As we approached the gate a great deal of chatter was emerging from our tour group. Our tour guide had explained that we would have an emotional experience unlike any other we’ve ever had. We continued walking till we reached the creaking gate. As the gate was pushed open a wave of silence had taken over our tour group. The only sound that remained was the systematic crunching of the pebbles as my other class mates walked in behind me. I had never seen anything like this place before nor had I felt such a feeling of empathy and disgust for one place. All my class mates had walked through the gate and there we stood; Dachau.
The camp consisted of countless rows of foundations from the barracks that once were there. The thing that baffled me was the tall and beautiful trees that were planted along the foundations. How can a place so dismal have something so lush and full of life? My friend and I began to walk around the camp and as I walked I could feel the anguish and the suffering that the captives felt. This feeling over powered me and I could not comprehend what would posses someone to commit such an atrocity.
My friend and I had not spoken a word since we began to walk around and never has a silence been so boisterous. We had made our way to the preserved barracks and though I had seen pictures of them in my history class, I had never seen anything like them. It was hard to believe that thousands of people had slept in such a compact area each night. It sort of angered me to see such terrible living conditions and gave me an idea of how fortunate I am to be living in the country that I am, though this was not the most impacting part of our excursion around the camp. My friend and I considered not going over to the crematorium and the gas chambers but we felt as if we had to.
As we made our way over there was still nothing but the sound of the gray pebbles crunching under our foot steps. We seemed to notice something strange though. There was a religious service happening on the grounds of the camp. For me, I would be too repulsed to ever have a service in a place as depressing as this. But I ignored the fact it was going on as to respect what had taken place in the camp not to long ago. We made our way to the building that had housed the crematorium and the gas chambers. As I walked toward the entrance I began to feel the pain of the millions of people that had died in these camps.
This feeling was something very new to me for I had never seen anything like this place. The first room where the prisoners had been held had a fearful atmosphere about it and I don’t know why but I began to feel nervous. I could tell my friend had began to feel uneasy too and we questioned going any further but we felt that in order to gain the full experience we had to keep moving on.
The next room consisted of the gas chambers. As my friend entered the chamber, I froze at the entry way. My nervous feelings mixed with my disgust made me feel almost like vomiting. I slowly descended into the chamber with my mouth agape with awe. Though we had seen videos and pictures of these chambers, nothing had hit me like this. A wave of emotion had flooded me and my throat began to choke up. I stayed in the chambers for a few minutes trying to register what had gone on in these chambers but I couldn’t even fathom the suffering all the victims went through. We left the chambers and made our way to the museum.

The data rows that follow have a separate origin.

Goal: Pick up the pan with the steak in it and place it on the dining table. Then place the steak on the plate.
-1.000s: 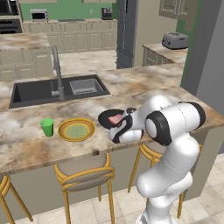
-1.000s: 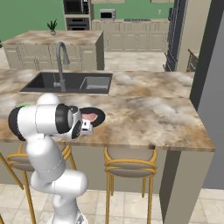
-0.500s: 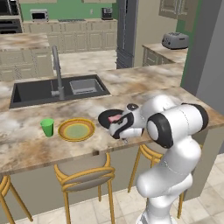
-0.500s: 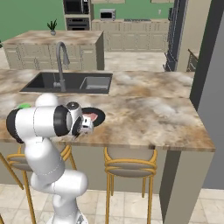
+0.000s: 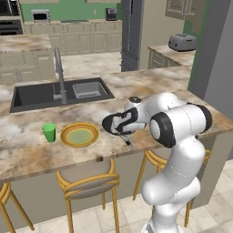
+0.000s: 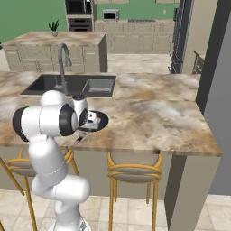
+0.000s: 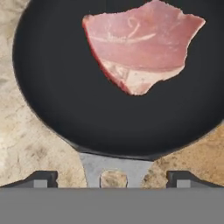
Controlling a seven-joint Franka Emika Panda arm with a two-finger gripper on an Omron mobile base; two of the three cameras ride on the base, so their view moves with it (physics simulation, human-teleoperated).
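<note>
Let go of the pan a moment ago — fingers now spread wide on either side of the handle, gripping nothing. Sits flat on the dining table with the steak inside, just beside the plate — first half done, probably. Bent low over the counter edge, gripper pointing along the handle toward the pan.

Green cup nr sink; toaster far counter.
</note>
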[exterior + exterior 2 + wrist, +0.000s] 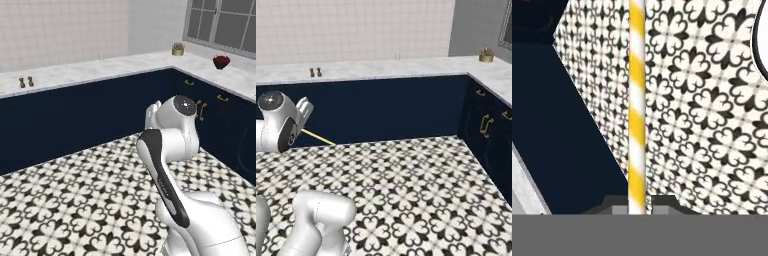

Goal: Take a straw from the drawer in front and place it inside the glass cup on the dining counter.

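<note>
My gripper (637, 206) is shut on the straw (637, 100), a thin yellow-and-white striped stick that runs from between the dark fingertips (662, 204) straight up the hand view, over the patterned floor. From the right base camera the straw (318, 137) shows as a thin yellow line slanting down and to the right from my hand, in front of the navy cabinets. The glass cup and the dining counter are out of view. Navy fronts with brass handles (222, 98) line the right side, all shut. Which one is the drawer I cannot tell.
An L-shaped marbled worktop (100, 67) backed by white tiles carries two small shakers (26, 82), a potted plant (177, 49) and a red bowl (221, 61). Navy cabinets (381, 110) stand below it. Black-and-white tiled floor (406, 190) spreads ahead.
</note>
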Robot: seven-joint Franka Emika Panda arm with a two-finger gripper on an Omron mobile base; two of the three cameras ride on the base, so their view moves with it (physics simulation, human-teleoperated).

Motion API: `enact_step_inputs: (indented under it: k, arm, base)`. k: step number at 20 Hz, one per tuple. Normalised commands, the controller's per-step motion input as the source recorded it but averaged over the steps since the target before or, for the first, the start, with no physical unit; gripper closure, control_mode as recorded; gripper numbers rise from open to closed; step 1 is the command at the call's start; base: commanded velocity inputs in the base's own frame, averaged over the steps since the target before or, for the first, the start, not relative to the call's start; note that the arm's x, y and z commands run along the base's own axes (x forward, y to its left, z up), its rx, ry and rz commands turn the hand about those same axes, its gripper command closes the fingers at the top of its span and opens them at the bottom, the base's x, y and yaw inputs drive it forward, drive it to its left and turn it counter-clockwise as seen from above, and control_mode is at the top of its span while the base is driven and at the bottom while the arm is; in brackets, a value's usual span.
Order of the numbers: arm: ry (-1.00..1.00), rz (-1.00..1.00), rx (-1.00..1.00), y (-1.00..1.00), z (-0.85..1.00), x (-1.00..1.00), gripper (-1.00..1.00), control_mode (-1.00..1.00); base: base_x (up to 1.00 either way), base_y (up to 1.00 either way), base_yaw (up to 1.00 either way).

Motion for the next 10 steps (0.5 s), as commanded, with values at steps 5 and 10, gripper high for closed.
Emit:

The museum consisted of many profiles of the people that had gone through the camp. This just contributed to my uneasy feelings because I realized that no one is ever safe. This time I walked alone. I left the museum and sat outside because I couldn’t stand to read any more. I could never imagine not having my parents or my brother around me and I gained such a sense of appreciation for them and everything that they do for me.
From that experience, I learned a lot about myself as well. I realized that racial discrimination happens all around and it’s often ignored by the masses for one reason or another. This is why I have decided to join the Amnesty International club at my high school because I want to make a difference in the fight against racial discrimination throughout the world. Before this trip to the camp, I chose to ignore a lot of the world genocides that go on because I simply felt that it was none of my business but now I have a sense of empowerment. To this day, I will never forget my experiences in the concentration camp.